Work required:
Report the number of lines in the records below that contain the word "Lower", and nothing more.
-- Exercise materials follows --
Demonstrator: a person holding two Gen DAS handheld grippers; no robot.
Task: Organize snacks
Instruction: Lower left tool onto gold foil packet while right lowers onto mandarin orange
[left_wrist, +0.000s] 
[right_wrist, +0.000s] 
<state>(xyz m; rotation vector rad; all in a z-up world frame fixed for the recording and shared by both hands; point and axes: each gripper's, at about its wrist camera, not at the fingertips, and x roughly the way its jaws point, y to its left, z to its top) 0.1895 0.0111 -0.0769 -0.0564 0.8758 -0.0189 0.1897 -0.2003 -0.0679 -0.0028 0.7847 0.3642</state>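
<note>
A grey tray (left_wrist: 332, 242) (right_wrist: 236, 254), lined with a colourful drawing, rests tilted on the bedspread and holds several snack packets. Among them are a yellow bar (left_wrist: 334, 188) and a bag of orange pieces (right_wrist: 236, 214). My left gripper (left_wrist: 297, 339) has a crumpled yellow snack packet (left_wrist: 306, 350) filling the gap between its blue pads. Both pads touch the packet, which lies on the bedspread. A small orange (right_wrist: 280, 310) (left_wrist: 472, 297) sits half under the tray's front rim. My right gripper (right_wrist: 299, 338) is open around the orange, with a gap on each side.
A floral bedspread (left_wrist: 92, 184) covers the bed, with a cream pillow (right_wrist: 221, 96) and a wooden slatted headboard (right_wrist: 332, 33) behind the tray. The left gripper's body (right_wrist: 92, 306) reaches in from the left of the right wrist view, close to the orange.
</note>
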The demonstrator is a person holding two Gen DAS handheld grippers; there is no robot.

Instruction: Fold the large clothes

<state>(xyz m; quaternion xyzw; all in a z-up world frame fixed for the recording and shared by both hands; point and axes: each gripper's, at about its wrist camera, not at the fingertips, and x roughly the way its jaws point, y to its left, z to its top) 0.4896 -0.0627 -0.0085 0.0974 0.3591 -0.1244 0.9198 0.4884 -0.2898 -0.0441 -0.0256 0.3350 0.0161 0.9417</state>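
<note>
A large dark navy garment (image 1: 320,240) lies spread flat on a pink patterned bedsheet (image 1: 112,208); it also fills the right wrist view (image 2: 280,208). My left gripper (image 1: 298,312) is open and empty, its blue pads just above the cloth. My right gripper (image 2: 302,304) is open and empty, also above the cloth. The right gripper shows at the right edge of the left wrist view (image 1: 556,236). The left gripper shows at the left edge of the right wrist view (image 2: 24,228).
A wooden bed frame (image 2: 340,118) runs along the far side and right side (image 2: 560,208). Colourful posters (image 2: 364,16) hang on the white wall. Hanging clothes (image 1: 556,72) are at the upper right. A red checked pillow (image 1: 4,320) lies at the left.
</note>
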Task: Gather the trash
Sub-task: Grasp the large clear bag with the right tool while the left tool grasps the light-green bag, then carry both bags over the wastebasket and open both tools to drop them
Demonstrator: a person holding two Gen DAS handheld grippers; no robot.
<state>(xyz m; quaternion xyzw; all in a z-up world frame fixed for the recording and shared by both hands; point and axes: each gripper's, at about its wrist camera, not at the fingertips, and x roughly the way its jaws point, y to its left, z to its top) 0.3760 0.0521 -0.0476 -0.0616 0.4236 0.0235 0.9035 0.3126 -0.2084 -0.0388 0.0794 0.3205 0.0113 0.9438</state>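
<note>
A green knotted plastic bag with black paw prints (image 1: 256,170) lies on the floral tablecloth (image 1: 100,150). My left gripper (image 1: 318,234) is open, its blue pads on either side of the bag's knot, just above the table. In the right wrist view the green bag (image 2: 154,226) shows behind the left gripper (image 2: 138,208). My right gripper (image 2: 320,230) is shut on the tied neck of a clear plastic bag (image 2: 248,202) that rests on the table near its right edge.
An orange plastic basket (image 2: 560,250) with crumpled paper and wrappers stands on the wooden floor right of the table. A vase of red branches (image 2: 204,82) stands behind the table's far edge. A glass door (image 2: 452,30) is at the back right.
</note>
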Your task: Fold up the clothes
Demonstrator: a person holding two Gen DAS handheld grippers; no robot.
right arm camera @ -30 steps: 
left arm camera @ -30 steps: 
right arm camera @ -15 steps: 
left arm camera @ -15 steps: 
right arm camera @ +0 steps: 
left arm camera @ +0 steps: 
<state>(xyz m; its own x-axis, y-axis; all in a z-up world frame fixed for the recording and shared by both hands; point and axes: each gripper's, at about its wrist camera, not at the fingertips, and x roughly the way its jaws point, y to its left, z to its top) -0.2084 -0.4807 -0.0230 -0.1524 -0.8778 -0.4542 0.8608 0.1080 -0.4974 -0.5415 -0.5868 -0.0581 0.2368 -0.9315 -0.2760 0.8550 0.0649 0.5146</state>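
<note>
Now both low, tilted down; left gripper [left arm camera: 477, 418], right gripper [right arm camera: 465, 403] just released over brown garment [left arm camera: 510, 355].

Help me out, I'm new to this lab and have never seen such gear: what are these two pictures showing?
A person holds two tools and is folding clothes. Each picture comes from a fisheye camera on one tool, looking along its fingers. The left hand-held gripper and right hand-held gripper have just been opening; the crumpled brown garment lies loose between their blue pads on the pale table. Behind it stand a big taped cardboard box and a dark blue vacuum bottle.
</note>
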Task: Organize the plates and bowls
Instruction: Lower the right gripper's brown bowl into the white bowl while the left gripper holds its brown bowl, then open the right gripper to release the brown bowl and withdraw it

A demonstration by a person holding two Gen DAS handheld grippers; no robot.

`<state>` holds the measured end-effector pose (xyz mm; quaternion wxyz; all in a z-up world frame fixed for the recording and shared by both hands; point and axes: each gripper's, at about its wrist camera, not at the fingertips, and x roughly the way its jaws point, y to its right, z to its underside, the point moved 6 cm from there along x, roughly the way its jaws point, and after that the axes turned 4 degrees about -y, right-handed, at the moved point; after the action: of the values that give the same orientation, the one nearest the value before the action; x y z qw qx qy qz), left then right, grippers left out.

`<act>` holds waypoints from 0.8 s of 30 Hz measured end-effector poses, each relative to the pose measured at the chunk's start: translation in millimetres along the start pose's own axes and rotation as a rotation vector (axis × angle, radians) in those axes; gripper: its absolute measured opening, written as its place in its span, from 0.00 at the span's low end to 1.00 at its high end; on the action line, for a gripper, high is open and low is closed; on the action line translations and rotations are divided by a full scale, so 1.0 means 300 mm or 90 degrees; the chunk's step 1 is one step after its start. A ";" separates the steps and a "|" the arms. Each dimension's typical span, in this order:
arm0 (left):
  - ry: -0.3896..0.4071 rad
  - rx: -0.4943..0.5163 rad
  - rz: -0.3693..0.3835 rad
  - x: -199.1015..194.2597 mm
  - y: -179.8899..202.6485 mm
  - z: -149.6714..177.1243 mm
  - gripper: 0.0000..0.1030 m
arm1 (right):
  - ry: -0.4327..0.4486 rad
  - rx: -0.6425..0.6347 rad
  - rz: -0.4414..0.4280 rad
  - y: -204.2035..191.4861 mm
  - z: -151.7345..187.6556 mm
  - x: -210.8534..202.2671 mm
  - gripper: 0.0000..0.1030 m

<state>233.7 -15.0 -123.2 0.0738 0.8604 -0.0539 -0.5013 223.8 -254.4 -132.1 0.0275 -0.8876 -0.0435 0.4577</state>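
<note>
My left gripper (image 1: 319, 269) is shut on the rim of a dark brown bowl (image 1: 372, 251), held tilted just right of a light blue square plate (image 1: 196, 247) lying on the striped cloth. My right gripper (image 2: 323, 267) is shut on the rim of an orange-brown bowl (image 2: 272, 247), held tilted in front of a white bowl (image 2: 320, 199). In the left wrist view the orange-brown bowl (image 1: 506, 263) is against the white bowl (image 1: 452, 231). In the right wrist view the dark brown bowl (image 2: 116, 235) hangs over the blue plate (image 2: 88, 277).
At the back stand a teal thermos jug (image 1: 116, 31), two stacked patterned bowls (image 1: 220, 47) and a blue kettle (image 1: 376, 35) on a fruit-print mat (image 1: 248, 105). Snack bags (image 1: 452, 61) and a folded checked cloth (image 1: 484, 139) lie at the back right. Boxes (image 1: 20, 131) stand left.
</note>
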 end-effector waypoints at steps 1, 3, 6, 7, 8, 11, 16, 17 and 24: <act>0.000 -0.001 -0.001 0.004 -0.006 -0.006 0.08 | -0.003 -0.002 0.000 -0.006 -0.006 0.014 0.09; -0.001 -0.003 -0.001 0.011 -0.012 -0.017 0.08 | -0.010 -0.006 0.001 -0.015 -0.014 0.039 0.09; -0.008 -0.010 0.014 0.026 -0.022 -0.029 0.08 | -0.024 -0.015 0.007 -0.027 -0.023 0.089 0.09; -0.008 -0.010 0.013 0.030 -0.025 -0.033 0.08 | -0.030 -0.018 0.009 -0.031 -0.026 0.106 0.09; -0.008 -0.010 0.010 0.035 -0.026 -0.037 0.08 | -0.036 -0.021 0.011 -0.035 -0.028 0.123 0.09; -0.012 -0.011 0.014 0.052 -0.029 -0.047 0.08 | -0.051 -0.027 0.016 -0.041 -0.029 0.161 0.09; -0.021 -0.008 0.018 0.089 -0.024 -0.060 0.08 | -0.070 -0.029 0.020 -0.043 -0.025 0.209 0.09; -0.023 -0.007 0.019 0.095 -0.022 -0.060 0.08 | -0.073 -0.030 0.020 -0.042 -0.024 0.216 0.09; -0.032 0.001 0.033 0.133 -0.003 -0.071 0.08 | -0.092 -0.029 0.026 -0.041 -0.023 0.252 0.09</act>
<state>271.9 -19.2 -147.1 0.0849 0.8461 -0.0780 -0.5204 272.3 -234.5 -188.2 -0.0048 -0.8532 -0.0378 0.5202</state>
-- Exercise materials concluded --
Task response:
2